Ora, si potrebbe anche avere qualche dubbio su queste dichiarazioni. Ci si potrebbe stancare di prenderla allegramente e con ironia. Si potrebbe chiedere a questa gente come mai, se hanno sempre la risposta e la soluzione pronta per tutti i problemi, non facciano delle proposte precise. Perché, invece che limitarsi a dire che bisogna fare un governo non dicono “Come farlo, con chi farlo e con quali voti”. Perché, invece di dire che “Bisogna riconquistare il lavoro perduto“, non ci dicono una buona volta come cavolo si fa a riconquistarlo? Perché questi sapientoni “So tutto io” non fanno una proposta concreta, pratica e realizzabile? E se, invece, come è quasi certo, non hanno una minima idea di cosa fare concretamente, perché continuano a blaterare ogni giorno e raccontarci sciocchezze e banalità da mercato del pesce? Non farebbero meglio a tacere? Certo che farebbero meglio, almeno sarebbero più onesti.

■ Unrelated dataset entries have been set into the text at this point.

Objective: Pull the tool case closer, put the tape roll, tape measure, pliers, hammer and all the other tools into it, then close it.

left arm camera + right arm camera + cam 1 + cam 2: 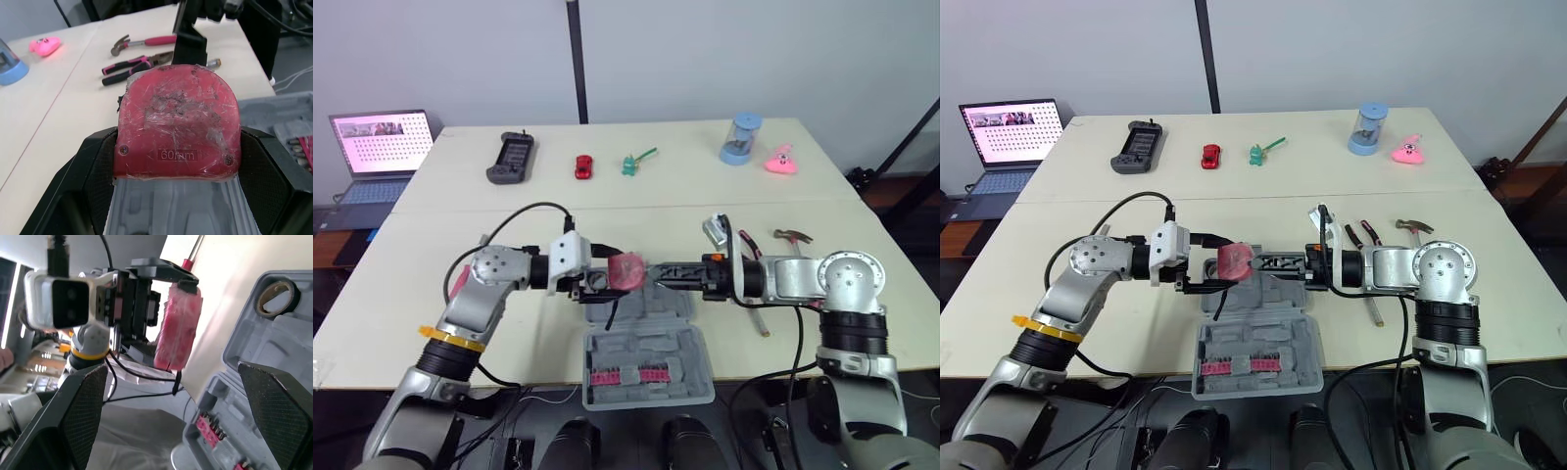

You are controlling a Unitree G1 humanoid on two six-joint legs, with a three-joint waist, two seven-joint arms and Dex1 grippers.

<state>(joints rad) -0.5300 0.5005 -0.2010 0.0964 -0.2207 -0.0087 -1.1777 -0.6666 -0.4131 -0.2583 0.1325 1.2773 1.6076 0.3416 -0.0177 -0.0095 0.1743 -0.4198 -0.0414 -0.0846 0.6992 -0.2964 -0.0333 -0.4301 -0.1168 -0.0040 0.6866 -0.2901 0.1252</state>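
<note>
The scuffed red tape measure (178, 122) sat pinched between the left gripper's (605, 279) black fingers, over the far end of the open grey plastic tool case (690, 328). It probably needed lowering squarely into a free recess, clear of the right gripper (1268, 262), whose fingers were spread just beside it.

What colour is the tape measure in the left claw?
The tape measure is red and scuffed; the left wrist view shows it best.

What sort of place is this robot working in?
Probably a robotics lab or test room: plain tables pushed together, an open laptop alongside, staged props like a toy car, and the left hand holding a tape measure.
</note>
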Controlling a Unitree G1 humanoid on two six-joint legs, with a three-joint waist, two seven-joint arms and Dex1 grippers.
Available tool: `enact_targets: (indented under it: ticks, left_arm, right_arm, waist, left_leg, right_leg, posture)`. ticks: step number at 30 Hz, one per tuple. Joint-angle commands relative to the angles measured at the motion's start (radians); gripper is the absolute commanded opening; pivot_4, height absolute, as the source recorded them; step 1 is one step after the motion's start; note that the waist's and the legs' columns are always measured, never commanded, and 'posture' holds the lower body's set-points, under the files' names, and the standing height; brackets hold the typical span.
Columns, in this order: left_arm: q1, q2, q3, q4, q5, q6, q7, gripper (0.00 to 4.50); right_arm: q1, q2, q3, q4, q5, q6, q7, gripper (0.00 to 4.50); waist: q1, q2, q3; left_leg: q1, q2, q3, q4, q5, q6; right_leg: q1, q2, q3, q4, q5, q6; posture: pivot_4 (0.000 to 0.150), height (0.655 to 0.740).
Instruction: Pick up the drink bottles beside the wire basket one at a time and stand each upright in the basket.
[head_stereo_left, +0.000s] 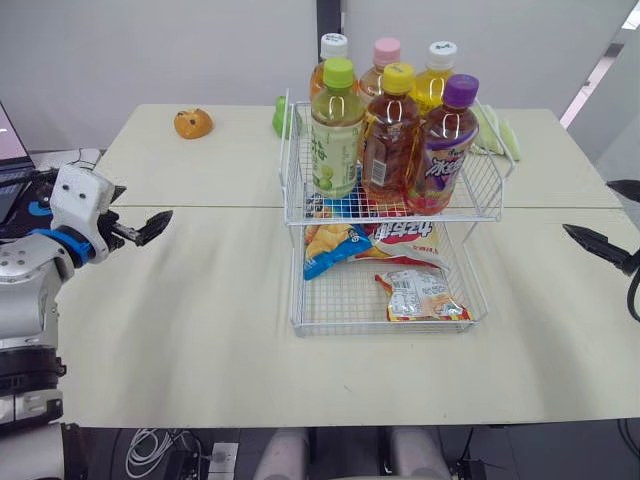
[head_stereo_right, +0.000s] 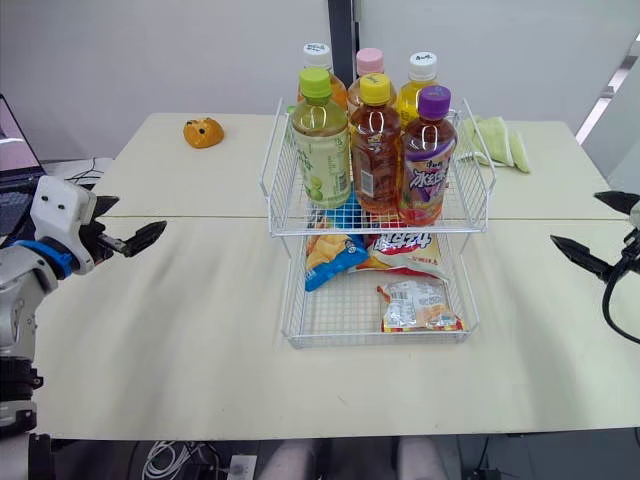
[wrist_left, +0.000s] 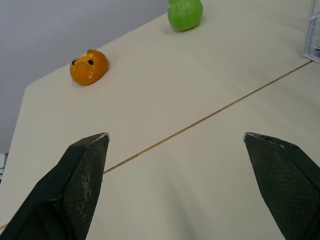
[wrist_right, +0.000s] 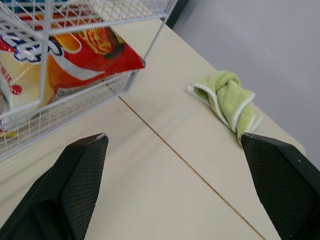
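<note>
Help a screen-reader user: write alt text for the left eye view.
Six drink bottles stand upright in the top tier of a wire basket on a table, snack packets below. The left gripper and right gripper hover empty at either side.

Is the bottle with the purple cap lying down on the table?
No, the purple-capped bottle stands upright in the top tier of the wire basket, among the other bottles.

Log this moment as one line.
bottles: six upright in basket upper tier | lower tier: snack bags | left pincer: open, empty | right pincer: open, empty
</note>
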Motion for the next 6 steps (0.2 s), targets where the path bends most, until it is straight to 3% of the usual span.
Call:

Ma, c’è sempre un ma. Questo pittoresco caravanserraglio di varia umanità, per sopravvivere, ha bisogno di autoalimentarsi. Ognuno interpreta un preciso ruolo e riceve un compenso. Così i politici fanno finta di sacrificarsi per il bene del Paese, i sindacalisti fanno finta di difendere i lavoratori, i giornalisti fanno finta di informare la gente, i comici fanno propaganda facendo finta di fare satira, gli ipocriti fanno finta di essere buoni ed i moralisti della domenica fanno finta di non vedere la realtà. Ognuno recita il proprio ruolo secondo il più classico “Gioco delle parti” pirandelliano, tutti sono pagati profumatamente per interpretare il loro ruolo e tutti sono felici e contenti. E guai, ovviamente, a mettere in crisi il sistema, si rovinerebbe la rappresentazione.

Sì, è solo una grande, unica continua rappresentazione scenica, una eterna finzione. Mi fa venire in mente alcuni versi di Fernando Pessoa:

Il poeta è un fingitore.

Finge così completamente

che arriva a fingere che è dolore

il dolore che davvero sente.

Ecco, questa gentaglia che ogni giorno occupa gli spazi mediatici, sono come gli imbonitori da fiera paesana, come novelli Dulcamara che offrono il loro “specifico” per pochi soldi e lo spacciano come rimedio universale per tutti i mali, illudendo gli ingenui ed illudendosi di essere davvero guide indispensabili per l’umanità. Fingono, come il poeta di Pessoa. Ma i loro chiacchiericci inconcludenti, più che versi poetici, sembrano grugniti animaleschi.